Segment Open

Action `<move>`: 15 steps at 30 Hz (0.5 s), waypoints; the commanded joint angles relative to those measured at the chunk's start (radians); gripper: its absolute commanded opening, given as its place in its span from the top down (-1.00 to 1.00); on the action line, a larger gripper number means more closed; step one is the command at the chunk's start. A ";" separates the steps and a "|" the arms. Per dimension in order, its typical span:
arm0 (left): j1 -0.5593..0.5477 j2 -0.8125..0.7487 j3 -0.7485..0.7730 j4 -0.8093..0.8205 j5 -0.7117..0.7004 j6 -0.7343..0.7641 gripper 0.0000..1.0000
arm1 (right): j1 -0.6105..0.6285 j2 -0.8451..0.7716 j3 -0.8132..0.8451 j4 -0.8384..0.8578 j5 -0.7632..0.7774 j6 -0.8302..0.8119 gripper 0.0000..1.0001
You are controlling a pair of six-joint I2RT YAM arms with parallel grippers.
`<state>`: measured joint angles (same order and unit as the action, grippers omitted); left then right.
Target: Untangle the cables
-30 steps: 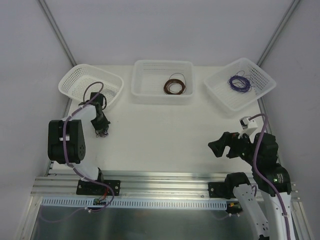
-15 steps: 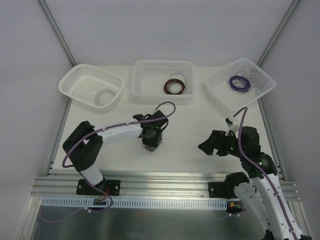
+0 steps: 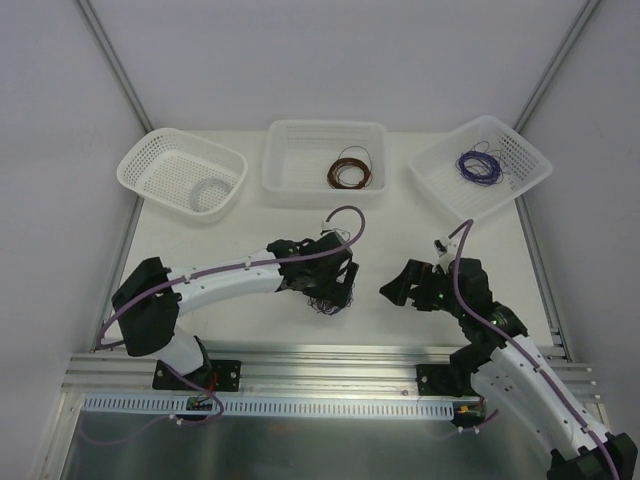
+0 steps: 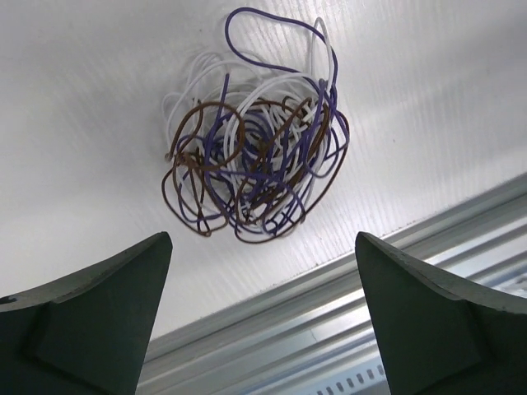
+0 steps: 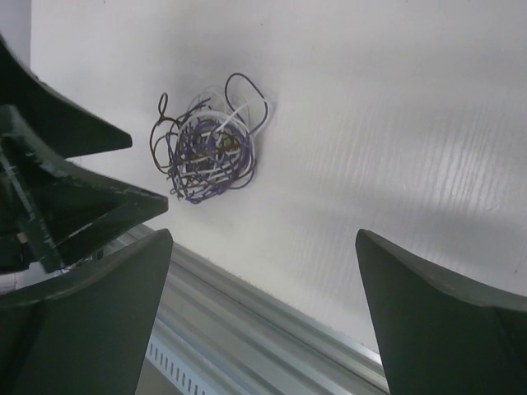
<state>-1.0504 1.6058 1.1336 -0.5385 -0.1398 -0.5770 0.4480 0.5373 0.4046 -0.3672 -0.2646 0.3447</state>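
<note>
The cables [image 4: 255, 164] are a small tangled clump of purple, brown and white strands lying loose on the white table, near its front edge [image 3: 328, 303]. My left gripper [image 3: 336, 284] hovers just over the clump. In the left wrist view, the left gripper [image 4: 262, 239] stands open, its jaws wide apart with nothing between them. My right gripper [image 3: 397, 289] is a short way to the right of the clump and points toward it. Seen from the right wrist, the right gripper [image 5: 262, 234] is open and empty, with the cables [image 5: 210, 152] ahead to its left.
Three white baskets line the back. The left basket [image 3: 150, 160] holds a white coil [image 3: 210, 190], the middle basket [image 3: 300, 187] a brown coil [image 3: 349, 170], the right basket [image 3: 445, 190] a purple coil [image 3: 479, 166]. A metal rail [image 3: 320, 362] runs just in front of the clump.
My left arm swung from the left basket to the table's middle with the clump, then opened and let it drop. The right arm moved left toward it.
</note>
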 commanded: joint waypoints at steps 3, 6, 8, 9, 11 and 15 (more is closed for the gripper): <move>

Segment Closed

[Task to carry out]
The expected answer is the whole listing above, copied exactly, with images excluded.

[Solution for this exercise]
Action `<move>`: 15 steps at 30 Hz (0.5 s), waypoints; the commanded joint angles relative to those measured at the chunk's start (radians); gripper: its absolute commanded opening, given as its place in its span from the top down (-1.00 to 1.00); on the action line, a larger gripper number means more closed; step one is the command at the chunk's start. A ";" separates the steps and a "|" the arms. Per dimension in order, its typical span:
arm0 (left): j1 -0.5593..0.5477 j2 -0.8125..0.7487 j3 -0.7485..0.7730 j4 -0.8093..0.8205 j5 -0.7117..0.7004 j6 -0.7343..0.7641 gripper 0.0000..1.0000
arm1 (right): j1 -0.6105..0.6285 j2 -0.8451..0.7716 j3 -0.8132..0.8451 j4 -0.8384..0.8578 j5 -0.7632..0.7774 j6 -0.8302..0.8119 gripper 0.0000..1.0001
You are controlling a pair of six-joint I2RT YAM arms with parallel grippers.
`<state>`: measured joint angles (same order and unit as the action, grippers omitted); left then right.
Target: Untangle the cables
-30 steps: 
-15 steps: 
+0 steps: 
+0 steps: 
+0 steps: 
<state>-1.0504 1.6058 1.1336 -0.5385 -0.1398 -0.5770 0.4480 0.5373 0.4046 -0.3672 -0.2646 0.3447</state>
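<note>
The cables [image 4: 255, 164] are a small tangled clump of purple, brown and white strands lying loose on the white table, near its front edge [image 3: 328, 303]. My left gripper [image 3: 336, 284] hovers just over the clump. In the left wrist view, the left gripper [image 4: 262, 239] stands open, its jaws wide apart with nothing between them. My right gripper [image 3: 397, 289] is a short way to the right of the clump and points toward it. Seen from the right wrist, the right gripper [image 5: 262, 234] is open and empty, with the cables [image 5: 210, 152] ahead to its left.
Three white baskets line the back. The left basket [image 3: 150, 160] holds a white coil [image 3: 210, 190], the middle basket [image 3: 300, 187] a brown coil [image 3: 349, 170], the right basket [image 3: 445, 190] a purple coil [image 3: 479, 166]. A metal rail [image 3: 320, 362] runs just in front of the clump.
My left arm swung from the left basket to the table's middle with the clump, then opened and let it drop. The right arm moved left toward it.
</note>
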 commanded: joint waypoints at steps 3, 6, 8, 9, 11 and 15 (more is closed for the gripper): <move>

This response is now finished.